Is it the magnetic bit itself that is a bit stiff, or the hinge? Could try a tiny squirt of WD40 I guess, or I agree with Aurelia about the masking tape. I have a magnetic flap, but long ago gave up using the magnetic catch so mine is permanently taped down. I 'taught ' the kittens by putting them outside then waving their favourite feather waggler toy inside....they soon pushed through that flap!


----------



## choolip (Mar 9, 2011)

it is the actual magnet that catches when the door closes. I will try putting masking tape over the lower part of the door when i get in from work and see how that goes. a friend has told me that out can take out the magnetic strip that sits in the door and i should keep that off until the magnet wears off a bit or they get stronger.

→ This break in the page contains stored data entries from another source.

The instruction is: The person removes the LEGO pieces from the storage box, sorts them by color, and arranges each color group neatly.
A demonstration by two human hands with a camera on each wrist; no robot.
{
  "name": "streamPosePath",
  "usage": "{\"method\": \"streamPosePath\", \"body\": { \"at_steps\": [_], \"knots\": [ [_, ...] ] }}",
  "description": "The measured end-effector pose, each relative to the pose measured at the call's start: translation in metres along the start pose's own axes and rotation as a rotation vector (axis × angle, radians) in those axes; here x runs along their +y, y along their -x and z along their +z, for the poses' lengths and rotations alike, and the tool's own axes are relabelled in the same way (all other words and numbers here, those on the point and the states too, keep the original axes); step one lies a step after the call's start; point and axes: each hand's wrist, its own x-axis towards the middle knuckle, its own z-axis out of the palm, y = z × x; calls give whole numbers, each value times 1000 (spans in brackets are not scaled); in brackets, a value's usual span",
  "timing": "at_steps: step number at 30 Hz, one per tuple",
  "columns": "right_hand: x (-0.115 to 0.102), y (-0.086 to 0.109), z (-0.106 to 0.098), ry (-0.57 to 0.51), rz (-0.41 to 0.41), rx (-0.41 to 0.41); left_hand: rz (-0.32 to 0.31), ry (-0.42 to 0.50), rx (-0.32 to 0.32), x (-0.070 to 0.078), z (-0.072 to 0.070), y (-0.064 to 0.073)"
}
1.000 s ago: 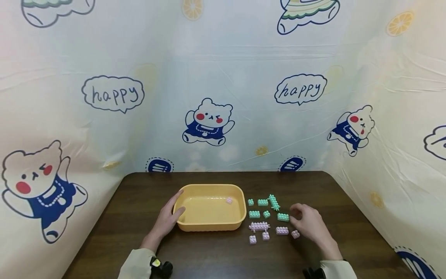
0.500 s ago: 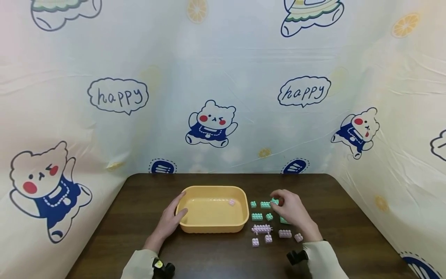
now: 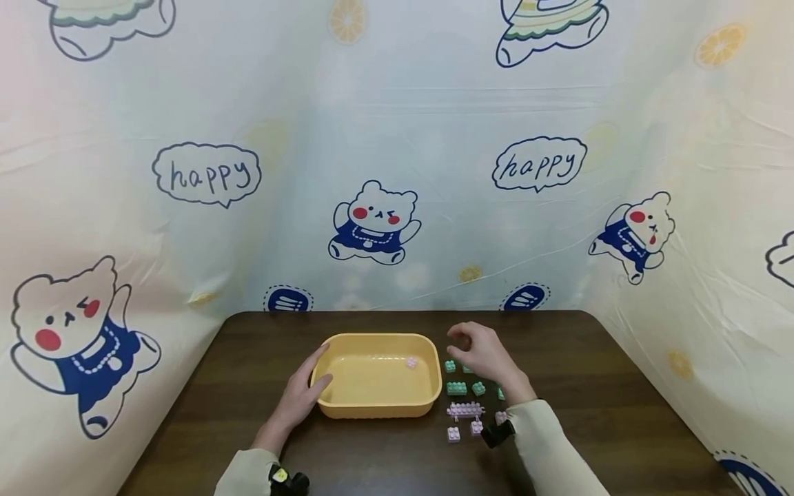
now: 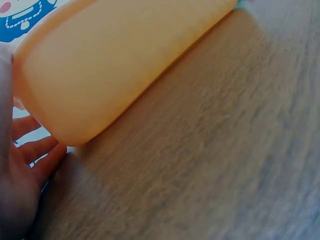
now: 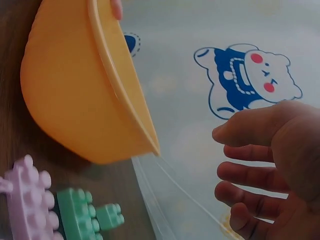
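My left hand holds the left end of a yellow plastic tray, thumb over the rim and the other fingers along the outside in the left wrist view. Inside the tray lies one small pink building brick. Past the tray's right end, my right hand hovers over the green building bricks. Its fingers are loosely bent, with a gap to the thumb and nothing between them in the right wrist view. The hand and forearm hide several bricks in the head view.
A long pink brick and smaller pink bricks lie nearer the front, right of the tray. The brown wooden table ends at a patterned curtain behind and at both sides.
My right hand has moved left and away, from the right side of the bricks, across the far green ones, to close beside the tray's far right corner. The left hand has kept its place.
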Motion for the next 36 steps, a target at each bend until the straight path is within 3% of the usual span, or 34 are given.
{"method": "streamPosePath", "body": {
  "at_steps": [6, 17, 23, 36],
  "knots": [
    [-8, -9, 15, -31, 18, -56, -3, -6, -2, 2, -1, 1],
    [-21, -21, 40, -7, -73, -105, -2, 2, 1, 0, -1, 1],
    [-24, -23, 46, 7, -81, -166, 11, -4, 3, -1, -1, 0],
    [-19, -18, 55, 33, -114, -202, 19, -14, 5, 2, -1, 1]
  ]
}}
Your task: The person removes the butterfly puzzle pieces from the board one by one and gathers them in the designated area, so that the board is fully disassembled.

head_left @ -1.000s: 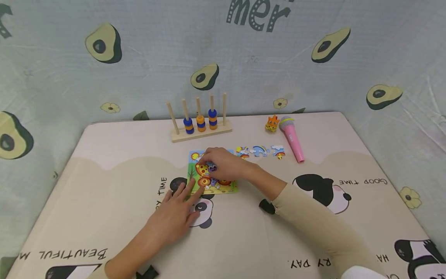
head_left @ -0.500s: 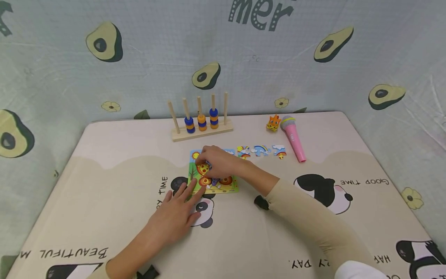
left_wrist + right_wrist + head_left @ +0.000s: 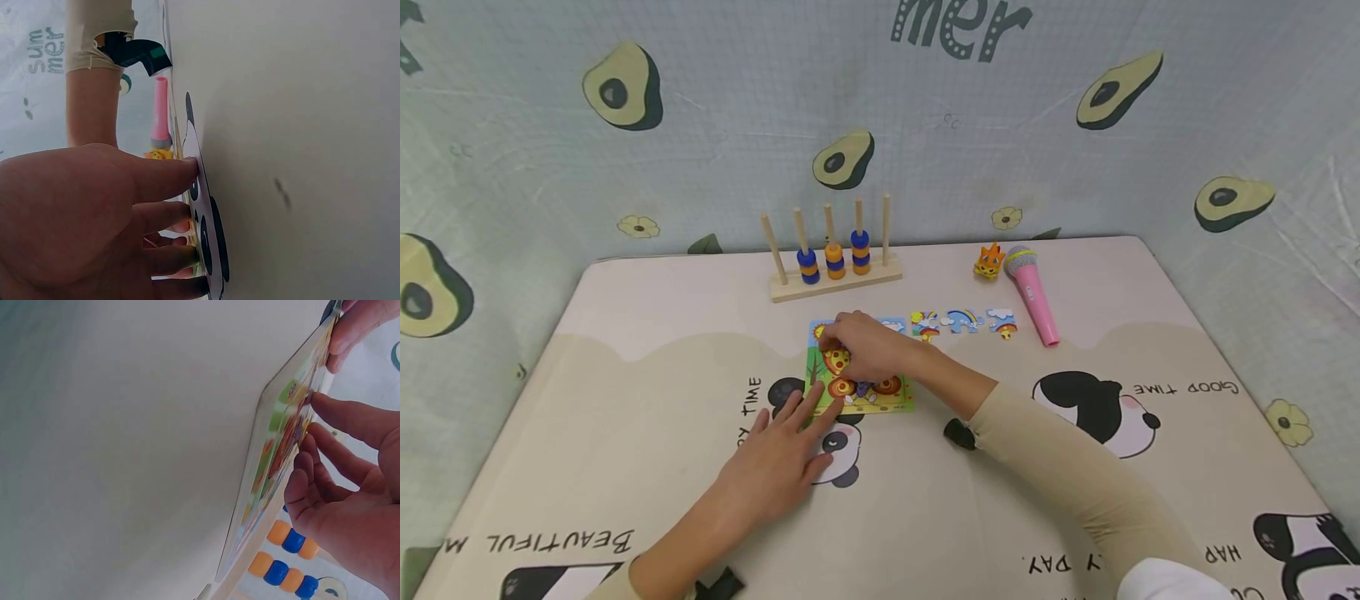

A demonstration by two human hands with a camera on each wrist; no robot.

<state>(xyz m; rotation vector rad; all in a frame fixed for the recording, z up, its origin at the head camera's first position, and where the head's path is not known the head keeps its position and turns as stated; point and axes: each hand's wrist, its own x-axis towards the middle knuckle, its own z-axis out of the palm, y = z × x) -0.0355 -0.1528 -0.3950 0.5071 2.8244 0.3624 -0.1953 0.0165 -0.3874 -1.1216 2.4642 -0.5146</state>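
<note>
Under the puzzle board [image 3: 887, 403] stretches a panda-printed desk [image 3: 925, 517], beyond it an avocado-patterned backdrop [image 3: 722, 125]. The left hand [image 3: 778, 462], fingers apart, touches the board; whether the right hand [image 3: 874, 348], over it, pinches anything is unclear.

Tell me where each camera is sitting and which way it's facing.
Head: worn on the head, looking forward and down at the table and puzzle board; left hand and right hand both show.
Left wrist: worn on that wrist, looking past the left hand across the table; the right forearm shows beyond.
Right wrist: worn on that wrist, looking at the puzzle board from a low angle; right hand and left fingers show.
Shared: head and left wrist both show the pink microphone.
</note>
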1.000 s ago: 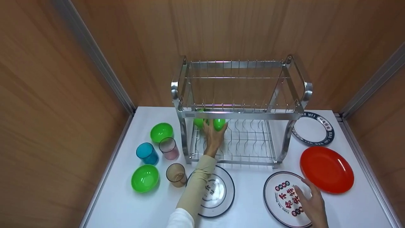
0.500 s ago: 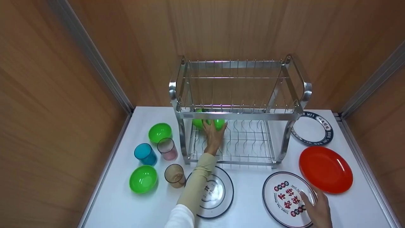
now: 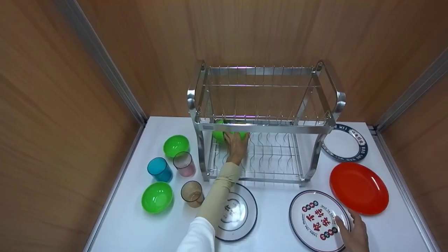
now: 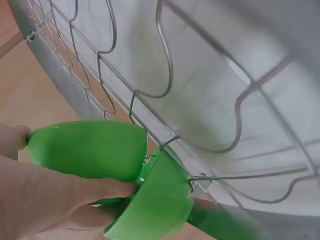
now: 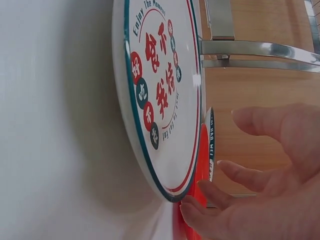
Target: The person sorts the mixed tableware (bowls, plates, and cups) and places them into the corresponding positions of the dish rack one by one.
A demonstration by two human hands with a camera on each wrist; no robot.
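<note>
In the head view my left hand (image 3: 237, 148) reaches into the lower tier of a metal dish rack (image 3: 269, 128). It grips a green bowl (image 4: 87, 150), with the thumb at one end of the rim and the fingers on the other side. Another green bowl (image 4: 157, 200) stands on edge against the rack wires, right beside the fingers. My right hand (image 3: 355, 233) is held with loosely spread fingers at the right edge of a white plate with red lettering (image 3: 316, 220). Nothing is between its fingers in the right wrist view.
Left of the rack are two green bowls (image 3: 157, 197), a blue cup (image 3: 160, 169), a pink cup (image 3: 184, 164) and a brown cup (image 3: 192, 193). A ringed plate (image 3: 241, 213) lies under the left forearm. A red plate (image 3: 359, 188) and a dark-rimmed plate (image 3: 362, 147) lie right.
My left hand has moved slightly deeper into the rack with the bowl, which now shows less below the upper tier's front bar. My right hand has shifted slightly right and down.
</note>
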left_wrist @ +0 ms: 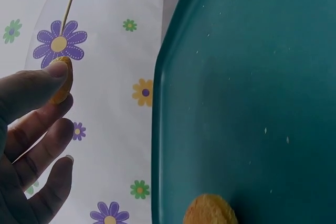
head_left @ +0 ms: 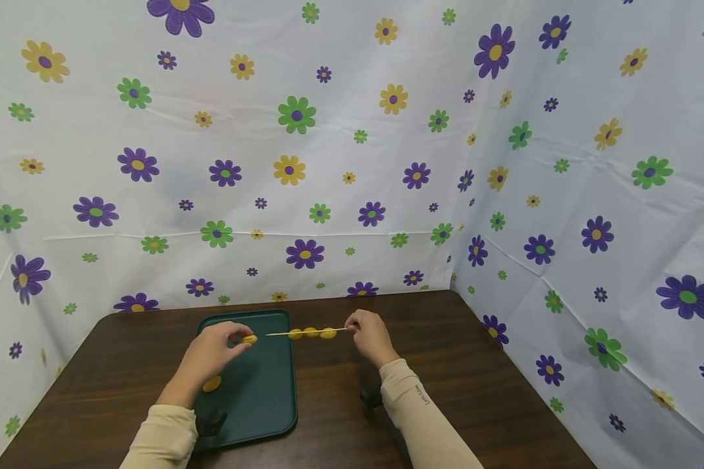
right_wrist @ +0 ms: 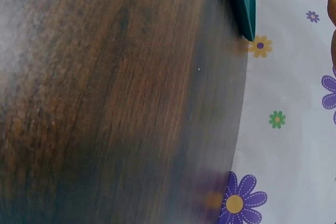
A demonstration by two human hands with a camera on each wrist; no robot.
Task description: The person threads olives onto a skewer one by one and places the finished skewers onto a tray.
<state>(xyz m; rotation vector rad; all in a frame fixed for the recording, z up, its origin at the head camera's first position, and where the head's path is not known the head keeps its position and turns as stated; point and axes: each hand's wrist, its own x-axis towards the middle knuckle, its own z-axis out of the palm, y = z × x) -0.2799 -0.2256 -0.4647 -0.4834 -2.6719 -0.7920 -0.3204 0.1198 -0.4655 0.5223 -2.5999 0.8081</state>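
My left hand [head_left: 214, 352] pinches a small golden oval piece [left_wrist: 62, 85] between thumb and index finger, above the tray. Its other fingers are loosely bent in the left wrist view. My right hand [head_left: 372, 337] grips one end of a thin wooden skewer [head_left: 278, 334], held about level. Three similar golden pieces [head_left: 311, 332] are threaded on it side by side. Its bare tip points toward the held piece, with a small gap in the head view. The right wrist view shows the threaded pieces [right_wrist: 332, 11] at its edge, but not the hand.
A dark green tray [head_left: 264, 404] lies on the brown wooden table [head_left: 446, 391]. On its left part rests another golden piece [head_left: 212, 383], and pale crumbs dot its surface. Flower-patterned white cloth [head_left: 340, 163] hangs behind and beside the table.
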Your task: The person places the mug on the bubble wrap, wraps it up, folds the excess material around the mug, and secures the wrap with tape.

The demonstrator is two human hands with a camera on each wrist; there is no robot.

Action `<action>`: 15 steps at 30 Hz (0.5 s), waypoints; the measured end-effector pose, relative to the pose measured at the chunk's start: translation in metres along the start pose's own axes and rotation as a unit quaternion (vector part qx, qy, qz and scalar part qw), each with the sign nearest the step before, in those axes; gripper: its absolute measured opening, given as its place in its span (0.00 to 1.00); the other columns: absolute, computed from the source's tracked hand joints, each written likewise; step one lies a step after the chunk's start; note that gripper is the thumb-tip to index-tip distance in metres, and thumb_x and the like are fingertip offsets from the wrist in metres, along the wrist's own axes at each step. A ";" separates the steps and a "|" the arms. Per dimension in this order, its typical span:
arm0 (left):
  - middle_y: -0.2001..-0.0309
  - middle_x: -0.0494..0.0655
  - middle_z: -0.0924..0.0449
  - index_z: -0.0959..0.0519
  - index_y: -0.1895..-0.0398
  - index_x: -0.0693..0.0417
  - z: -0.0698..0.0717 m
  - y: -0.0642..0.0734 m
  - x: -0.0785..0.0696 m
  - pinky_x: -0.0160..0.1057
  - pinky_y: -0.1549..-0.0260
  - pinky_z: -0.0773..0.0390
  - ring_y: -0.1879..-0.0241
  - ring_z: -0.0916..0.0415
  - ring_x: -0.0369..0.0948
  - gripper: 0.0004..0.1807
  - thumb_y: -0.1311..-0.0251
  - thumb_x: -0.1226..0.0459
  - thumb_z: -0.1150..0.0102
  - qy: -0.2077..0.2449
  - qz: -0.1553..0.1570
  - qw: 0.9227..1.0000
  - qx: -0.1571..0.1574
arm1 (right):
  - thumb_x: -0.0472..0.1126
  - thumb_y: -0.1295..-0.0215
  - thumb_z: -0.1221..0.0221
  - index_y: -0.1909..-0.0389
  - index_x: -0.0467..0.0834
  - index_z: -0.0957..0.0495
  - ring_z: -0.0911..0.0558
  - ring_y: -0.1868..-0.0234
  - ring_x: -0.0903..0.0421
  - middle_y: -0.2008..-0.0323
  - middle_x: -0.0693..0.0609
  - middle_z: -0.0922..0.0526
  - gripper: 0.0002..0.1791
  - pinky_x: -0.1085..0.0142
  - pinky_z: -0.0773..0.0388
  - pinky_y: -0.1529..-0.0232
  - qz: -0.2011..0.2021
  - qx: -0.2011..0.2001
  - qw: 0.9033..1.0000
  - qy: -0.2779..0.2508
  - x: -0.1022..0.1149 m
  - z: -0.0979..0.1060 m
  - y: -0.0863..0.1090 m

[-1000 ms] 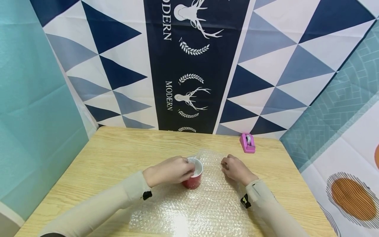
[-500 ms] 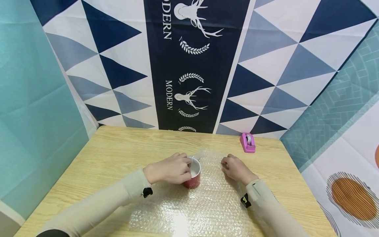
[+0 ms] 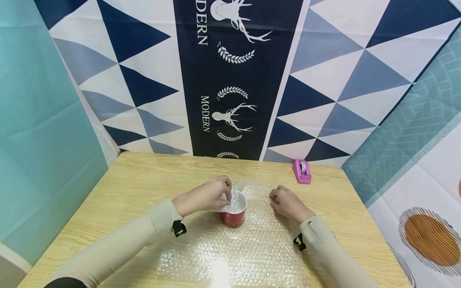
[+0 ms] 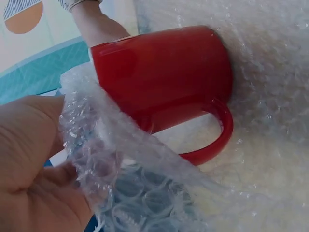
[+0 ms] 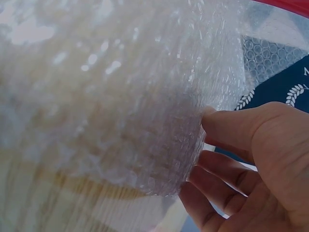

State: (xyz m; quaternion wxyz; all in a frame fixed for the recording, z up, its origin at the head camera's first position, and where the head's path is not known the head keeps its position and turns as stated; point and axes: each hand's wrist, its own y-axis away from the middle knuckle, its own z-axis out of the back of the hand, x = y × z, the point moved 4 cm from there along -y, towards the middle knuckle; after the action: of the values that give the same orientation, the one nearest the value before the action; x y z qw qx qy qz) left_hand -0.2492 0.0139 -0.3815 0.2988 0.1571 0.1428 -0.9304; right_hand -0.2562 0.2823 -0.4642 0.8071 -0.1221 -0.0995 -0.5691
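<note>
A red mug (image 3: pixel 232 220) with a white inside stands upright on a sheet of bubble wrap (image 3: pixel 234 256). My left hand (image 3: pixel 208 196) pinches a raised corner of the sheet at the mug's rim, and the film overlaps the mouth. In the left wrist view the mug's handle (image 4: pixel 223 140) shows behind the lifted film, free of my fingers. To the right of the mug, my right hand (image 3: pixel 288 205) pinches the sheet's far right edge between thumb and fingers, as the right wrist view shows closely.
A pink tape dispenser (image 3: pixel 301 172) stands near the back right of the wooden table (image 3: pixel 151 172). A patterned cloth (image 3: pixel 230 80) hangs along the table's back edge, with teal cloth on the left side.
My left hand has come up off the mug's rim, drawing the bubble wrap corner up and over the mouth. The right hand keeps its place at the sheet's edge.
</note>
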 end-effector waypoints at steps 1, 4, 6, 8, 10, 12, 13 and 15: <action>0.50 0.50 0.20 0.11 0.69 0.53 -0.001 0.000 0.000 0.38 0.50 0.17 0.51 0.22 0.43 0.02 0.43 0.65 0.27 -0.007 0.009 1.000 -0.001 | 0.34 0.37 0.33 0.56 0.33 0.16 0.24 0.67 0.56 0.66 0.46 0.21 0.11 0.56 0.18 0.60 -0.001 0.001 1.000 -0.001 0.000 0.000 0.000; 0.53 0.48 0.21 0.10 0.69 0.50 -0.003 0.001 0.001 0.38 0.51 0.18 0.54 0.24 0.41 0.03 0.42 0.61 0.26 -0.030 0.035 0.999 0.002 | 0.34 0.37 0.33 0.55 0.33 0.16 0.23 0.67 0.55 0.66 0.46 0.21 0.11 0.56 0.18 0.59 0.000 0.002 1.000 -0.005 0.000 -0.001 0.001; 0.56 0.46 0.21 0.09 0.68 0.50 -0.004 0.002 0.001 0.37 0.55 0.19 0.58 0.25 0.39 0.04 0.42 0.60 0.27 -0.039 0.051 0.998 0.007 | 0.34 0.37 0.33 0.55 0.33 0.16 0.23 0.67 0.55 0.66 0.46 0.21 0.11 0.55 0.18 0.58 0.000 0.002 1.000 -0.005 -0.001 -0.002 0.001; 0.59 0.44 0.21 0.09 0.67 0.50 -0.004 0.002 0.002 0.36 0.60 0.20 0.61 0.26 0.38 0.05 0.41 0.60 0.27 -0.045 0.067 0.997 0.012 | 0.33 0.37 0.33 0.56 0.33 0.16 0.23 0.67 0.55 0.66 0.46 0.21 0.11 0.55 0.18 0.59 0.000 0.000 1.000 -0.004 -0.001 -0.001 0.001; 0.62 0.43 0.21 0.08 0.66 0.50 -0.004 0.003 0.001 0.35 0.65 0.21 0.64 0.27 0.36 0.05 0.41 0.60 0.28 -0.048 0.080 0.996 0.016 | 0.33 0.38 0.32 0.56 0.33 0.16 0.23 0.67 0.55 0.66 0.46 0.22 0.11 0.56 0.18 0.59 0.001 -0.004 1.000 0.000 -0.001 -0.001 0.001; 0.63 0.41 0.21 0.08 0.66 0.50 -0.004 0.002 0.001 0.35 0.68 0.22 0.66 0.27 0.35 0.05 0.41 0.61 0.29 -0.052 0.091 0.994 0.020 | 0.33 0.38 0.32 0.56 0.33 0.16 0.24 0.68 0.55 0.67 0.46 0.22 0.11 0.56 0.18 0.60 0.003 -0.007 1.000 0.002 -0.002 -0.001 0.001; 0.63 0.41 0.20 0.08 0.67 0.50 -0.004 0.002 0.001 0.35 0.68 0.22 0.66 0.27 0.35 0.04 0.42 0.61 0.30 -0.055 0.096 0.994 0.023 | 0.33 0.37 0.32 0.56 0.33 0.16 0.24 0.68 0.55 0.67 0.46 0.22 0.11 0.56 0.19 0.61 0.004 -0.008 1.000 0.003 -0.002 -0.001 0.001; 0.64 0.41 0.20 0.09 0.67 0.50 -0.004 0.001 0.001 0.34 0.69 0.22 0.67 0.27 0.35 0.04 0.42 0.63 0.31 -0.055 0.103 0.993 0.028 | 0.33 0.37 0.32 0.56 0.33 0.16 0.24 0.68 0.55 0.67 0.46 0.22 0.11 0.57 0.19 0.61 0.008 -0.009 1.000 0.004 -0.003 -0.001 0.000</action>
State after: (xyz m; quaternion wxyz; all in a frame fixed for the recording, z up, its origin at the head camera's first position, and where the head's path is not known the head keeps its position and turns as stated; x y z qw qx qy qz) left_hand -0.2485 0.0142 -0.3857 0.3959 0.1283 0.0833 -0.9054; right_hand -0.2567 0.2846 -0.4656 0.8106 -0.1282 -0.0903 -0.5642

i feel so sorry for them coz they really enjoy going into the garden and exploring. i feel better knowing theya re getting some nice fresh clean air too lol.

thanks for the advice i will put it to practice asap


----------



## Aurelia (Apr 29, 2010)

Are they going out into a pen hun? Only I would really really strongly recommend you keep them in for a couple/few more months for their own safety.


----------



## choolip (Mar 9, 2011)

No they're not going into a run, just an enclosed garden. the two vets i have seen whilst having their injections etc said it was perfectly fine once they were spayed and undersupervision for the first few months until they got confident to explore themselves.

i sit out in the garden with them whilst having a cuppa etc. They never go out alone, but i have been going outside before them so that they follow me out through the cat flap door, but alas!!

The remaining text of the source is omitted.